El objetivo declarado de ambas comisiones era el mismo y tenía la intención de aclarar y examinar los detalles de los incidentes, con el fin de evitar la repetición de sucesos similares y para proteger de mejor manera a las instalaciones y al personal de la ONU en la zona. A pesar de la lógica similitud que guió la creación de los dos comités, así como los mecanismos de la institución en virtud de los cuales se estableció, vemos una diferencia significativa en la forma en que cada comité ha implementado su papel. Esta diferencia se refleja en la descripción de la realidad sobre el terreno durante los combates, las acusaciones de Israel en relación a los acontecimientos, sus conclusiones radicales – fácticas y jurídicas – y las recomendaciones.

No hay duda de que el presente informe representa para Israel un avance positivo. Es difícil saber con certeza cuáles fueron las razones de la diferencia sustantiva entre los dos informes, lo más probable es que se trate del resultado del trabajo extenuante de los funcionarios israelíes en el campo diplomático y judicial.

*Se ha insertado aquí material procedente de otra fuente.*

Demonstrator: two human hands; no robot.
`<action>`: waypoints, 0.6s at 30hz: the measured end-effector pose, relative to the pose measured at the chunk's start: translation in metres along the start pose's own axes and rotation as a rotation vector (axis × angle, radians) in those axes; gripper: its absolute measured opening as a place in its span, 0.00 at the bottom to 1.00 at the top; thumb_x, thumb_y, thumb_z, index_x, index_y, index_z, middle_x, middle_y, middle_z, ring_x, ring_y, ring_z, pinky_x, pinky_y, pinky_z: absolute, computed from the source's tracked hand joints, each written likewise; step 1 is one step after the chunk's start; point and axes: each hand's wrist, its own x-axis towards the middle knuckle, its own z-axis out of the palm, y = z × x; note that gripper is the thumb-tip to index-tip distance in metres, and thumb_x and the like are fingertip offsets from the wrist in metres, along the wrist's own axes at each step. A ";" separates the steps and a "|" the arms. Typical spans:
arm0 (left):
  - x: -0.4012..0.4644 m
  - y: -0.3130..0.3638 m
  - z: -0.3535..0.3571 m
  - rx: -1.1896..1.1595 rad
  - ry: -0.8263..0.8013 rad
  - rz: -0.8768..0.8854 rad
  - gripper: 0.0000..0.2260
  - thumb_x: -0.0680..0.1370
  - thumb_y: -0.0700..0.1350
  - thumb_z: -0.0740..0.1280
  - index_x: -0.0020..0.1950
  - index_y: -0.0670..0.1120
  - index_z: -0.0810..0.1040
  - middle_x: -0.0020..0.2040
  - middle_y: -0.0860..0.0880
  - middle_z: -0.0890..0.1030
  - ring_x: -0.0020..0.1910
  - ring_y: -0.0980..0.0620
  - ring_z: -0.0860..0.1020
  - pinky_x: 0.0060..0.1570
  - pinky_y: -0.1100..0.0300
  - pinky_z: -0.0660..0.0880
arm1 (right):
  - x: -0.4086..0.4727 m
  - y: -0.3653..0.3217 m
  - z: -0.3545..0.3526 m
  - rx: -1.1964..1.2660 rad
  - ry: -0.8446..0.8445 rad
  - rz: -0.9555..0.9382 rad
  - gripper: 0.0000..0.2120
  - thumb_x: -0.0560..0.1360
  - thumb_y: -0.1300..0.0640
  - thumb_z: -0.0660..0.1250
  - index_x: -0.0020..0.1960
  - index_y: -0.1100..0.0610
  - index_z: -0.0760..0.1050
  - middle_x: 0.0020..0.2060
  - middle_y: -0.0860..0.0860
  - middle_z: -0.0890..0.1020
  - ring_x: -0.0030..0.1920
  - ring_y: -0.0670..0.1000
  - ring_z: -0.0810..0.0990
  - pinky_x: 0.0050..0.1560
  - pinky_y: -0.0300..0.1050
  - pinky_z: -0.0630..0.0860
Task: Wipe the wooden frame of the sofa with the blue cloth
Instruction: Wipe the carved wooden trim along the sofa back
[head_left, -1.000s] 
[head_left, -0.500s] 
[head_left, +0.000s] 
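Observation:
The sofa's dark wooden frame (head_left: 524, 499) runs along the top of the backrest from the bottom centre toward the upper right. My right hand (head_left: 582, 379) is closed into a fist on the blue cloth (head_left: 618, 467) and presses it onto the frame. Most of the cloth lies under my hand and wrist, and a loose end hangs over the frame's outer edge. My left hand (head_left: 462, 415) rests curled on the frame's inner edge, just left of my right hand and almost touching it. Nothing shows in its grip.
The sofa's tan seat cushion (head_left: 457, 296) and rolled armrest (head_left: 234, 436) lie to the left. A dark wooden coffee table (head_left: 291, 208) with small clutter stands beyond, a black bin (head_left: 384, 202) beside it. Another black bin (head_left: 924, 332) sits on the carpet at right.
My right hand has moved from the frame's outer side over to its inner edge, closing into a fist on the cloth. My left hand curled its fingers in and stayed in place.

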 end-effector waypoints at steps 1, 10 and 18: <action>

La estrecha cooperación y coordinación entre los funcionarios de las FDI, en particular los miembros de la coordinación de las actividades en los territorios, y el personal de las Naciones Unidas también contribuyeron de manera significativa.

Además, la cooperación con la Comisión de Investigación y la posibilidad de presentar el caso de Israel, mostrando información concreta y confiable, como videoclips que registraron tiroteos desde las instalaciones de la ONU, así como pruebas e investigaciones realizadas por el sistema de justicia militar de las FDI, que posiblemente influyeron en la formulación del informe y sus conclusiones.

Por otra parte, podríamos atribuir parte de la diferencia entre los informes a los antecedentes de los miembros del comité. La Comisión del 2009 estaba encabezada por el Sr. Ian Martin, un activista de los derechos humanos y un trabajador de la ONU en el área de los derechos humanos mientras que al frente de la comisión de investigación en curso se encontraba Sr. Patrick Kmart, un militar de alto nivel, ex comandante de las fuerzas de la ONU en el Congo, que sirvió como asesor militar del Departamento de las fuerzas para el mantenimiento de la paz y consejero militar del Secretario General de la ONU.

Está claro que su familiaridad profunda y tangible con situaciones de combate y los desafíos de la naturaleza cambiante de la guerra ayudó a comprender de forma seria las operaciones militares, siendo que este segundo informe es una prueba más de la enorme importancia que tiene la inclusión de personal militar como expertos en este tipo de comisiones de investigación.

Podemos suponer que las conclusiones del Informe de la Comisión del Secretario General jugarán un papel ante la Fiscalía de la Corte Penal Internacional, como parte de la investigación preliminar que llevará a cabo ésta sobre los eventos del verano pasado, así como los miembros de la comisión de investigación del Consejo de Derechos Humanos (Comité Mkgaoon-Davis ), que aún no se han decidido a publicar su informe. Sólo podemos esperar que éste informe abordará los hechos que fueron desarrollados en el informe del Secretario General de la ONU en relación con el uso indebido de los edificios civiles durante Margen Protector y, por otra parte, que también adopte un enfoque objetivo y equilibrado.